|  | List of years in science | (table) |

= 1841 in science =

The year 1841 in science and technology involved some significant events, listed below.

==Biology==
- Rev. Miles Joseph Berkeley demonstrates that Phytophthora infestans (potato blight) is a fungal infection.
- Royal Botanic Gardens, Kew, first open to the public and William Hooker appointed director.
- John Gould begins publication of A Monograph of the Macropodidae, or Family of Kangaroos.

==Chemistry==
- Theobromine is first discovered in cacao beans by Russian chemist Alexander Woskresensky.
- Uranium is first isolated, by Eugène-Melchior Péligot.
- Chemical Society of London founded by Thomas Graham.
- Reinsch test for heavy metals discovered by Hugo Reinsch.

==Exploration==
- January 27 – The active volcano Mount Erebus in Antarctica is discovered and named by James Clark Ross.
- January 28 – Ross discovers the "Victoria Barrier", later known as the Ross Ice Shelf.
- Ross additionally discovers the Ross Sea, Victoria Land and Mount Terror.

==Geology==
- Hugh Miller publishes The Old Red Sandstone.
- The first comprehensive geological map of France is published by Dufrénoy and Élie de Beaumont, the result of thirteen years of investigations.

==Human sciences==
- November 13 – Scottish surgeon James Braid attends his first demonstration of animal magnetism (given by Charles Lafontaine in Manchester, England) which leads to Braid's study of the subject he eventually calls hypnotism.

==Mathematics==
- Prussian mathematician Karl Weierstrass discovers but does not publish the Laurent expansion theorem.
- English mathematician William Rutherford calculates an approximation of π to 208 decimal places of which the first 152 are correct.

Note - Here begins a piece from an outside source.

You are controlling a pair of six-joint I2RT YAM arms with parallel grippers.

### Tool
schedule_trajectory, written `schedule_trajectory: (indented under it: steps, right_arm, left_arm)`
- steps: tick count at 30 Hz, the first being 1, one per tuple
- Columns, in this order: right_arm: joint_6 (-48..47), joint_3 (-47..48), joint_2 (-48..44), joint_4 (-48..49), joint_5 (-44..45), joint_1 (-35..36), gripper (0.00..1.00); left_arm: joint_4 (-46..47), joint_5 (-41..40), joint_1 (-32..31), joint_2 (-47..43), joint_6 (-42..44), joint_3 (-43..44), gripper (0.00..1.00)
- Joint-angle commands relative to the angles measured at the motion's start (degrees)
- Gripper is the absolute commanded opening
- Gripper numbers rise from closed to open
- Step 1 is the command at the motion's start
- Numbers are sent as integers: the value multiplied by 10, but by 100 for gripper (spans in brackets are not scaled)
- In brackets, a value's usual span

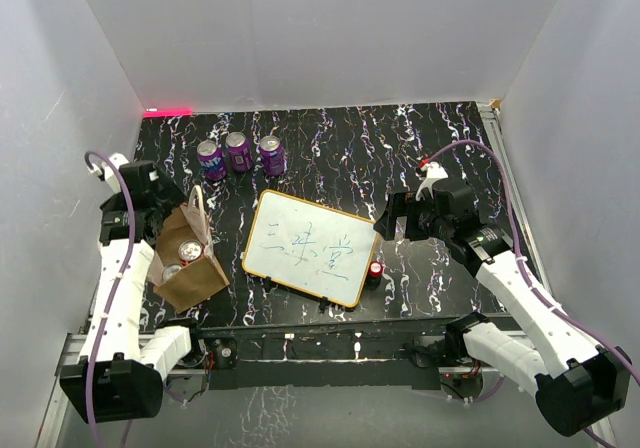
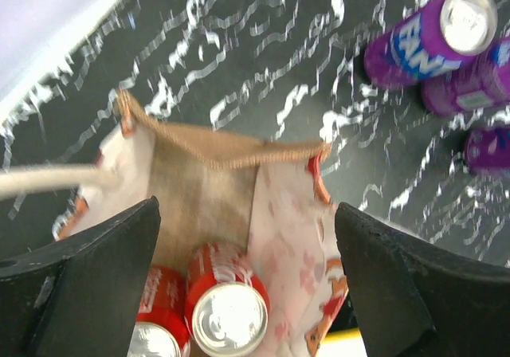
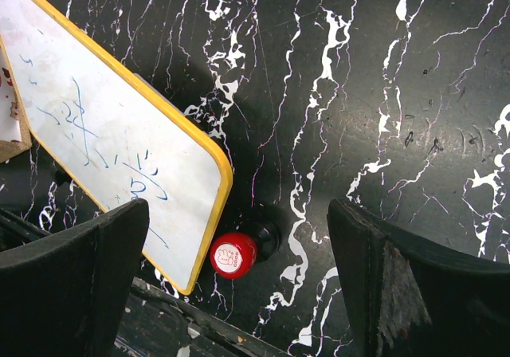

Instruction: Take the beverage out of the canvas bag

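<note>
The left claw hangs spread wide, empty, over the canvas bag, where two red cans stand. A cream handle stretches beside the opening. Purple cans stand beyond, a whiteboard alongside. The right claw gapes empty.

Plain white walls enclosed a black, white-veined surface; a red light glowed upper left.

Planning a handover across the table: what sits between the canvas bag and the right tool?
The top view shows the yellow-framed white board between the canvas bag and the right tool, with a small red-capped bottle at the board's near right corner.
</note>
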Motion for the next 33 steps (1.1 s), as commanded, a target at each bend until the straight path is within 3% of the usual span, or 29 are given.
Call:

==Physiology and medicine==
- Platelets are first described from microscopic observation by George Gulliver.

==Technology==
- February – H. Fox Talbot obtains a patent in the United Kingdom for the calotype process in photography.
- April 16 – Loring Coes patents the screw type wrench commonly known as the monkey wrench in the United States.
- April 24 – Squire Whipple patents the iron bowstring arch through truss bridge in the United States.
- Draughtsman William Howe and pattern-maker William Williams of Robert Stephenson and Company in Newcastle upon Tyne originate Stephenson valve gear for the steam locomotive.
- Joseph Whitworth introduces the British Standard Whitworth system of screw threads in his paper On a Uniform System of Screw Threads.
- American artist John G. Rand invents the collapsible zinc oil paint tube, marketed by Winsor & Newton of London.

==Awards==
- Copley Medal: Georg Ohm
- Wollaston Medal: Adolphe Theodore Brongniart

==Births==
- January 29 – Henry Morton Stanley (died 1904), explorer, journalist.
- February 2 – François-Alphonse Forel (died 1912), pioneer in the study of lakes.
- February 4 – Clément Ader (died 1926), engineer and inventor, airplane pioneer.
- February 24 – Carl Gräbe, (died 1927) chemist.
- March 6 – Alfred Cornu (died 1902), physicist.
- August 4 – W. H. Hudson (died 1922), naturalist.
- August 25 – Emil Theodor Kocher (died 1917), 1909 winner of the Nobel Prize in Physiology or Medicine
- October 12 – Joseph O'Dwyer (died 1898), physician
- October 26 – Theodor von Oppolzer (died 1886), astronomer.
- November 3 – Eugen Warming (died 1924), botanist and founder of ecology.
- December 29 - Rosalie Fougelberg (d. 1911), Swedish dentist

==Deaths==
- April 22 – Charles Barbier, inventor of a method of writing for the blind that was the inspiration for Braille.
- May 16 – Marie Boivin, French midwife, inventor and obstetrics writer (born 1773)
- May 31 – George Green (born 1793), English mathematician.
- August 18 – Louis de Freycinet (born 1779), explored coastal regions of Western Australia.
- September 9 – Augustin Pyramus de Candolle (born 1778), Swiss botanist.
- October 28 – Johan August Arfwedson (born 1792), Swedish chemist.